What needs to be done:
Every line of the material is to be quoted verbatim, minus the pictures.
Start of Recorded data
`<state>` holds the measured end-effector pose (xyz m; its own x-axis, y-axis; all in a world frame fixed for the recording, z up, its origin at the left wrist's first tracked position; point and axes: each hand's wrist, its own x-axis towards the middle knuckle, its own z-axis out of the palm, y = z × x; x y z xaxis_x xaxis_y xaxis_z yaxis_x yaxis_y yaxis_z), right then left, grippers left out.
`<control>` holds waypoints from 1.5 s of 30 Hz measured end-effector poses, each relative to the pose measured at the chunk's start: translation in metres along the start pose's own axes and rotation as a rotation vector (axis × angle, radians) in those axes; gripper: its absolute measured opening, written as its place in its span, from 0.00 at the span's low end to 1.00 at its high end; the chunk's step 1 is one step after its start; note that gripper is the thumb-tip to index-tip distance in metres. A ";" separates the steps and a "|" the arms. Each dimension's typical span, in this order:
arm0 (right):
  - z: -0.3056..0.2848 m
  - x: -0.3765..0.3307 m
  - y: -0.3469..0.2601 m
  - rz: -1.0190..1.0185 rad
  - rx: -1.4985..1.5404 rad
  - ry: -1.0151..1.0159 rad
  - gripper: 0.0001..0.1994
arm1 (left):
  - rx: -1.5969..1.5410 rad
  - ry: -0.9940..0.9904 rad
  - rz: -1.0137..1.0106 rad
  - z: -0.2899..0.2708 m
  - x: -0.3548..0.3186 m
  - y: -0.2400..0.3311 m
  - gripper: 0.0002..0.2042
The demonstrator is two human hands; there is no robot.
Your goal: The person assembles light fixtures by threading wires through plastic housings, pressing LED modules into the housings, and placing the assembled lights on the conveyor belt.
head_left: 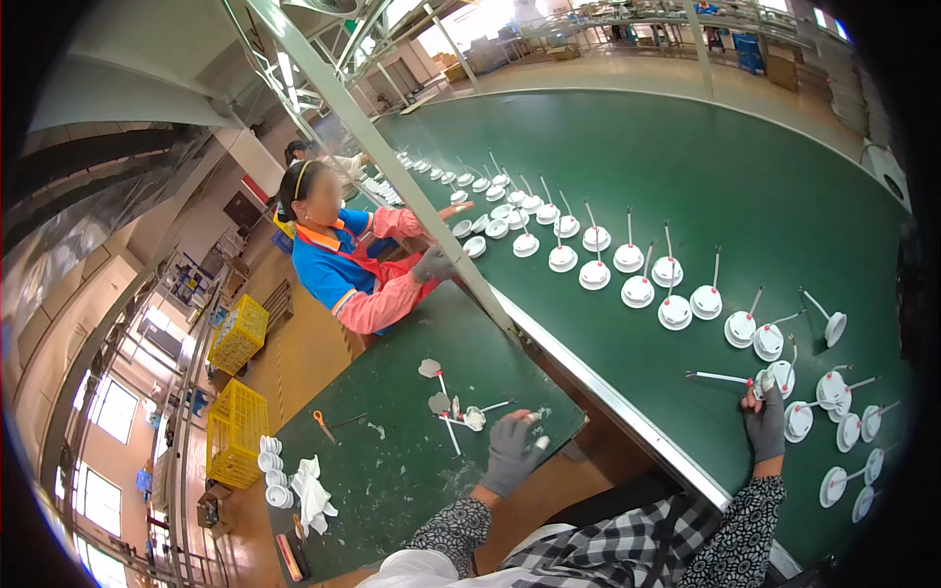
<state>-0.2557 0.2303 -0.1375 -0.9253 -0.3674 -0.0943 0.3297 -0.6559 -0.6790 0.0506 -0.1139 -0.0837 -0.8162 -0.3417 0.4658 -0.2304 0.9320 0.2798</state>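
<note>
Left hand: the gloved left hand (510, 453) rests on the small green side table (392, 480), fingers curled around a small white part (538, 441) at the table's near edge (what kind of part is too small to tell).
Beside the left hand: a few white discs on thin rods (461, 416) lie flat on the side table just to its left; orange-handled scissors (323, 425) lie farther left.
Right hand: the gloved right hand (766, 419) reaches onto the wide green belt (686, 157), fingers closed on a white disc with a rod (779, 377), its rod pointing left.
Around the right hand: more white discs with rods (676, 312) stand or lie in a long row that runs away up the belt.
Farther out: a co-worker (343, 245) sits across the metal rail (588, 377); yellow crates (235, 431) stand on the floor to the left.
</note>
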 end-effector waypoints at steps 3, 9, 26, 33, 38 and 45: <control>0.009 0.002 0.001 0.005 0.002 -0.033 0.10 | -0.178 0.002 -0.016 0.013 0.015 0.010 0.20; 0.007 0.005 -0.003 -0.017 0.002 -0.024 0.10 | -0.555 0.124 -0.260 0.045 0.149 -0.027 0.22; -0.008 -0.021 -0.013 0.202 0.037 0.203 0.14 | -0.110 0.332 -0.510 0.203 0.406 -0.217 0.35; -0.012 0.009 -0.003 0.165 0.125 0.053 0.14 | 0.387 0.276 -0.397 0.146 0.454 -0.293 0.30; -0.005 0.027 -0.004 0.106 0.169 -0.062 0.13 | 0.470 -0.111 -0.476 0.151 0.490 -0.312 0.25; 0.014 0.036 -0.018 0.045 0.198 -0.208 0.12 | 0.431 -0.215 -0.532 0.168 0.468 -0.316 0.23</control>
<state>-0.2928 0.2199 -0.1185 -0.8570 -0.5134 0.0439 0.4190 -0.7440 -0.5205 -0.3475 -0.5480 -0.0947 -0.6109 -0.7733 0.1699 -0.7789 0.6254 0.0456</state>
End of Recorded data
Answer section:
`<state>` holds the measured end-effector pose (xyz m; its own x-axis, y-axis; all in a world frame fixed for the recording, z up, its origin at the left wrist's first tracked position; point and axes: each hand's wrist, its own x-axis towards the middle knuckle, its own z-axis out of the palm, y = z × x; x y z xaxis_x xaxis_y xaxis_z yaxis_x yaxis_y yaxis_z), right then left, grippers left out.
`<control>` holds waypoints from 1.5 s of 30 Hz measured end-effector poses, each relative to the pose measured at the chunk's start: translation in metres along the start pose's own axes and rotation as a rotation vector (axis × angle, radians) in those axes; gripper: its absolute measured opening, written as its place in its span, from 0.00 at the span's low end to 1.00 at its high end; the chunk's step 1 is one step after its start; note that gripper is the thumb-tip to index-tip distance in metres. A ";" separates the steps and a "|" the arms. Each dimension's typical span, in this order:
arm0 (right):
  - z: -0.3056..0.2848 m
  - x: -0.3765..0.3307 m
  - y: -0.3469..0.2601 m
  - rz: -1.0190..1.0185 rad
  - rx: -1.4985..1.5404 rad
  - ry: -1.0151..1.0159 rad
  - gripper: 0.0001..0.1994
arm1 (left):
  - rx: -1.5969..1.5410 rad
  - ry: -0.9940..0.9904 rad
  - rz: -1.0137..1.0106 rad
  - z: -0.2899..0.2708 m
  - x: -0.3548..0.3186 m
  - y: -0.2400..0.3311 m
  - gripper: 0.0002..0.2042
The demonstrator is two human hands; there is no robot.
Your goal: The person assembles light fixtures by threading wires through plastic housings, pressing LED modules into the housings, and placing the assembled lights on the conveyor belt.
head_left: 
<state>-0.2557 0.2303 -0.1375 -0.9253 -0.3674 -0.0943 0.3297 -0.6559 -0.6790 0.0506 -0.1139 -0.0837 -0.8162 -0.3417 0.4658 -0.2304 0.9320 0.2798</state>
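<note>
Left hand: the gloved left hand (510, 453) rests on the small green side table (392, 480), fingers curled around a small white part (538, 441) at the table's near edge (what kind of part is too small to tell).
Beside the left hand: a few white discs on thin rods (461, 416) lie flat on the side table just to its left; orange-handled scissors (323, 425) lie farther left.
Right hand: the gloved right hand (766, 419) reaches onto the wide green belt (686, 157), fingers closed on a white disc with a rod (779, 377), its rod pointing left.
Around the right hand: more white discs with rods (676, 312) stand or lie in a long row that runs away up the belt.
Farther out: a co-worker (343, 245) sits across the metal rail (588, 377); yellow crates (235, 431) stand on the floor to the left.
</note>
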 end-effector waypoints at steps 3, 9, 26, 33, 38 and 45: <control>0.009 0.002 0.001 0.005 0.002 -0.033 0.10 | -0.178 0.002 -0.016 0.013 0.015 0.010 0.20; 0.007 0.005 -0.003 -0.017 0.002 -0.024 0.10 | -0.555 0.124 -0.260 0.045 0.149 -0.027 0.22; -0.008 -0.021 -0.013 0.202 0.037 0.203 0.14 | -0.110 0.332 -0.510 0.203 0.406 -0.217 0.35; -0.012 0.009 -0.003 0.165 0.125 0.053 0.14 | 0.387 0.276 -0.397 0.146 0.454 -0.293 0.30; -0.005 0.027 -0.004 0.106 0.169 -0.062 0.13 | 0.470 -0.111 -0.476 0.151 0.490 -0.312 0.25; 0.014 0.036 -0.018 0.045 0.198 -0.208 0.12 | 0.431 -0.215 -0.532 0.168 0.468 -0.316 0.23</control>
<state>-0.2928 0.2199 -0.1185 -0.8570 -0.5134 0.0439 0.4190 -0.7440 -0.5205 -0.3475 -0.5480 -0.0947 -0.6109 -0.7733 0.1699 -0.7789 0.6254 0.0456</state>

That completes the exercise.